# [Task statement]
First find the line with "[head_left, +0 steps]" in the entries below, then set down exactly every line through the line with "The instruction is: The", that line included.

Dataset entries
□ □ □
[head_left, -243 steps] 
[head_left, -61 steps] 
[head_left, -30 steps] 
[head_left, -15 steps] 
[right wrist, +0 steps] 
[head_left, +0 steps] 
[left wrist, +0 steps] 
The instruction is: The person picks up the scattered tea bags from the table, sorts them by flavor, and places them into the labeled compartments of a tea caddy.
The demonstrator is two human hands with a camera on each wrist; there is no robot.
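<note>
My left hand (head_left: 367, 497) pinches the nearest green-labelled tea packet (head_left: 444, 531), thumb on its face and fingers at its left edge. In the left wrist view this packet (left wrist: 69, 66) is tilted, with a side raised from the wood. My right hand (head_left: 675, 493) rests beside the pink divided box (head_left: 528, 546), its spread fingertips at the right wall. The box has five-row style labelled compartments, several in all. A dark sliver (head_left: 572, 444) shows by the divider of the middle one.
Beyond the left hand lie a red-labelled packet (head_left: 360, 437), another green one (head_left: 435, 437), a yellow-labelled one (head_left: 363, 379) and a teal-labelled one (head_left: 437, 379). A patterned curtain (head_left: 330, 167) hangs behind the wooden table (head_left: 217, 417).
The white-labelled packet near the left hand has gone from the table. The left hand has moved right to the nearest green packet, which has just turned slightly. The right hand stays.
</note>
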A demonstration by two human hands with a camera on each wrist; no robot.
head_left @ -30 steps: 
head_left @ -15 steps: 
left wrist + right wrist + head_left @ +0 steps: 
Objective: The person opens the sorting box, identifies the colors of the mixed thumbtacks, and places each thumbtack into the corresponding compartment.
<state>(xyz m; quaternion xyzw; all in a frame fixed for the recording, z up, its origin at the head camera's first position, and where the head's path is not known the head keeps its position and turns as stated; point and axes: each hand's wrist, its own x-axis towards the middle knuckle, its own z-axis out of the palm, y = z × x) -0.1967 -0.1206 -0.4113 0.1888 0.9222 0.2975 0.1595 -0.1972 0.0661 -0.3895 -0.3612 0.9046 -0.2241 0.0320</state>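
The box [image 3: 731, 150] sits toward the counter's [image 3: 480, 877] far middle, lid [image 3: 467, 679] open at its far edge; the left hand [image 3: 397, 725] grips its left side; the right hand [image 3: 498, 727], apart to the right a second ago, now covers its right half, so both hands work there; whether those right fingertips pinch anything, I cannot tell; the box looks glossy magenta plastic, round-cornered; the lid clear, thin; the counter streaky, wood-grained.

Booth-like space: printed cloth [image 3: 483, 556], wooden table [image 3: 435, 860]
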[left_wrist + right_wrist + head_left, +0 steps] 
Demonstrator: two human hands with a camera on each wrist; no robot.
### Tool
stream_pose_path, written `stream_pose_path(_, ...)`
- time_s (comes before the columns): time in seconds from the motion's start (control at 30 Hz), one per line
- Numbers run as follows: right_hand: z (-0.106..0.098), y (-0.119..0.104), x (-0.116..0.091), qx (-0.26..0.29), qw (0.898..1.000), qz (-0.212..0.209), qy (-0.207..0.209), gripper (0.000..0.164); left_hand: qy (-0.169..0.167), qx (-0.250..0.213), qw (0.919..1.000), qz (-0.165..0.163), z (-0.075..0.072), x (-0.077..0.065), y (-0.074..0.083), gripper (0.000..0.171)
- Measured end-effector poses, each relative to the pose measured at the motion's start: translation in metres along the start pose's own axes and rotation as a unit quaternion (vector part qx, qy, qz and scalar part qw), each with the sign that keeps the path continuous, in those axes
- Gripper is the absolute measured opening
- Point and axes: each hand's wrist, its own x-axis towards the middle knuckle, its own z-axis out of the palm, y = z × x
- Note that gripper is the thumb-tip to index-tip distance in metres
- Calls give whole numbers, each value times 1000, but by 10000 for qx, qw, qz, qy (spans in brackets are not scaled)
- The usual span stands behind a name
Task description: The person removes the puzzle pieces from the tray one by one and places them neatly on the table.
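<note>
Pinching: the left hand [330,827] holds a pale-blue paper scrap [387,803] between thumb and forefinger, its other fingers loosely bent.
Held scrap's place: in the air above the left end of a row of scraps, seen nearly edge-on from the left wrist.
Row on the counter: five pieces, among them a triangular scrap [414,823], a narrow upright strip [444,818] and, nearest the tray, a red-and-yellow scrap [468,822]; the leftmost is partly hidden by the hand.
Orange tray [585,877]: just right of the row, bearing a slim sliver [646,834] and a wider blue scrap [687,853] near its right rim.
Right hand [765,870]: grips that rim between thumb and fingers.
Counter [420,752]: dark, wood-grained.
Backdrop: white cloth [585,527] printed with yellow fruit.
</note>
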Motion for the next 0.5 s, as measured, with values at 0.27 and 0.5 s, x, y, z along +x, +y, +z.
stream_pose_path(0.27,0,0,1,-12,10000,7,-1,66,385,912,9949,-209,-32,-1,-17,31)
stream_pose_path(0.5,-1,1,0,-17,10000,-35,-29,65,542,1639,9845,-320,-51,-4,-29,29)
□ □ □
# [Response to this task]
[head_left, +0 steps] 
[left wrist, +0 steps] 
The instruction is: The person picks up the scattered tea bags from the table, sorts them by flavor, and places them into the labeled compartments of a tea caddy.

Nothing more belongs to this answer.